From the despair of the 2001 shutdown and exclusion, inside two years Tyrone had not only recovered, but won their maiden Allianz League Division 1 and All-Ireland championship crowns – a quite remarkable comeback.

“Did the respite, not jokingly looking at it, but did it drive us on after that?” wonders Donnelly. “You never know if that would have been the fuse that lit it.”

The 2001 Foot and Mouth epidemic devastated Ireland’s farming community, but it pales in comparison to the chaos currently being caused worldwide by the Covid-19 virus.

GAA activity has been suspended at all levels, but the importance of the club couldn’t be more prescient, with many offering help to those in their communities who have been severely impacted by the Coronavirus pandemic.

Across the country clubs are going above and beyond to assist those in need, and it’s that civic responsibility and willingness to help that Donnelly believes is the GAA’s strongest suit.

“The clubs are absolutely flying as far as trying to do things within their community. They are the leaders in their communities. Every club are out offering their services and helping people. They are absolutely brilliant in times like this,” he said.

“Here in Tyrone, the work of the Health and Well-Being Committee have seen them helping people, advising them what to do and where to go.

“With the help of God, the people will do what they can and it can be controlled. I’m not a medical person but I think that if we do what we’ve been advised to do, it will be controlled, added Cuthbert.”

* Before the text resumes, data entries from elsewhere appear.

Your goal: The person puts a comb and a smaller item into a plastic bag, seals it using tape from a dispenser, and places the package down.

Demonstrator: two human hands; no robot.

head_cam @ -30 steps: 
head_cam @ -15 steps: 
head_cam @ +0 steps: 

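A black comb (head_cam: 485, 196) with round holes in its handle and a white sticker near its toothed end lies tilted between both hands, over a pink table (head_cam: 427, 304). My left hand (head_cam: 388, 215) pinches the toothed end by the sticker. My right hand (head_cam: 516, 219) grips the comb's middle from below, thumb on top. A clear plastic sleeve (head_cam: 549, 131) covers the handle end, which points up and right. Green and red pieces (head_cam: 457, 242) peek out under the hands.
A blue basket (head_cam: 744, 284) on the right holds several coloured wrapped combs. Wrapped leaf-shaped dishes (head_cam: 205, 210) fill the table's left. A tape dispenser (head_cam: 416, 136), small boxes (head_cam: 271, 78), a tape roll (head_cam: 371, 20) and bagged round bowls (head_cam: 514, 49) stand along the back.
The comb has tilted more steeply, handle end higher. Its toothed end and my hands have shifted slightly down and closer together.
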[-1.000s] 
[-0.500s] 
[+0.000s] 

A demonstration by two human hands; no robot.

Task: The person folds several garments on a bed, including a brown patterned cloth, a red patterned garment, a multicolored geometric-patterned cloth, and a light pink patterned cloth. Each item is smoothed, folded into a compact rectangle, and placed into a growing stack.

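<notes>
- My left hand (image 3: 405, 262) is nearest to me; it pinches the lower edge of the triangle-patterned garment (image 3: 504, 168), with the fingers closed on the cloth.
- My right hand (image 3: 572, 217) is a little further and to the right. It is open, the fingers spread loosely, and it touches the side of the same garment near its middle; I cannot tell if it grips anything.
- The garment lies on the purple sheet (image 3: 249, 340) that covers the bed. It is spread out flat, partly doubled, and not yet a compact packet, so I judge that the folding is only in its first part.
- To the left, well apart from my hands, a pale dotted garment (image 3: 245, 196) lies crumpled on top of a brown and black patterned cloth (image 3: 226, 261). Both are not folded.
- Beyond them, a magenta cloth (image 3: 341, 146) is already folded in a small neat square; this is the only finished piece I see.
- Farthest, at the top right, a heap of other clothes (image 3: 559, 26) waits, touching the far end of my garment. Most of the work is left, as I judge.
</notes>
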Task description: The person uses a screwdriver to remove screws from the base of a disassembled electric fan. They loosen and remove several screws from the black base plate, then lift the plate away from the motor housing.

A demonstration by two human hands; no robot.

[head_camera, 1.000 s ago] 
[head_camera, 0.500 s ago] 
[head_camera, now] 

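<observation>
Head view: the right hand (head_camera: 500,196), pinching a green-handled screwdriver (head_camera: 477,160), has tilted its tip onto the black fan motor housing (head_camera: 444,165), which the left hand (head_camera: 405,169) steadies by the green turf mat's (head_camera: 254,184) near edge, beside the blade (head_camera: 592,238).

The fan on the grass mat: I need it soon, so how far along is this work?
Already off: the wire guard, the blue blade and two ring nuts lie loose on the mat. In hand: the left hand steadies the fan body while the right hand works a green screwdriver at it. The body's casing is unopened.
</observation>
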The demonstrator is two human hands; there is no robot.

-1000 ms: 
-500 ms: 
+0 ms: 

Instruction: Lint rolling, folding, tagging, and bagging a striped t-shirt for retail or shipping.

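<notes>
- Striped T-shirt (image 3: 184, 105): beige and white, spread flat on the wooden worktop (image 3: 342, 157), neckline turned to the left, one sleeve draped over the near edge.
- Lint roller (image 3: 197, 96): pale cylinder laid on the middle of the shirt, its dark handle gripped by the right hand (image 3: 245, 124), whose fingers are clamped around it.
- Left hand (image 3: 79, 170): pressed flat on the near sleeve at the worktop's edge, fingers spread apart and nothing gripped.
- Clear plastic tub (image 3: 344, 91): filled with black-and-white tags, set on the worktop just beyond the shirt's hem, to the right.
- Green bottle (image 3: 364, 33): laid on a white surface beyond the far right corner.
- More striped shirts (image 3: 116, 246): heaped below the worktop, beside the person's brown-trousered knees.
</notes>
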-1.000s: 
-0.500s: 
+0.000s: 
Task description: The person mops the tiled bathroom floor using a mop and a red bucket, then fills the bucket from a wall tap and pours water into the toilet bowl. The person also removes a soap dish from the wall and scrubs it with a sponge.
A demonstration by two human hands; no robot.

Brian McGuigan, a father with a young family, is encouraged by how GAA clubs are reacting to the situation. “When the outbreak first came out for the Coronavirus, your first thought was how GAA would be affected. But now it’s much bigger, and I think we are all really looking for calm,” says McGuigan.

“You don’t mind doing all these measures, as in two months’ time that everything is going to be ok and the fatalities are going to be as low as possible.

“It’s good to see all the clubs are rowing behind it. You just hope that helps us overcome this, because we do have great community spirit in Ireland. Maybe other places aren’t as lucky as we are that we have such a tight-knit community.”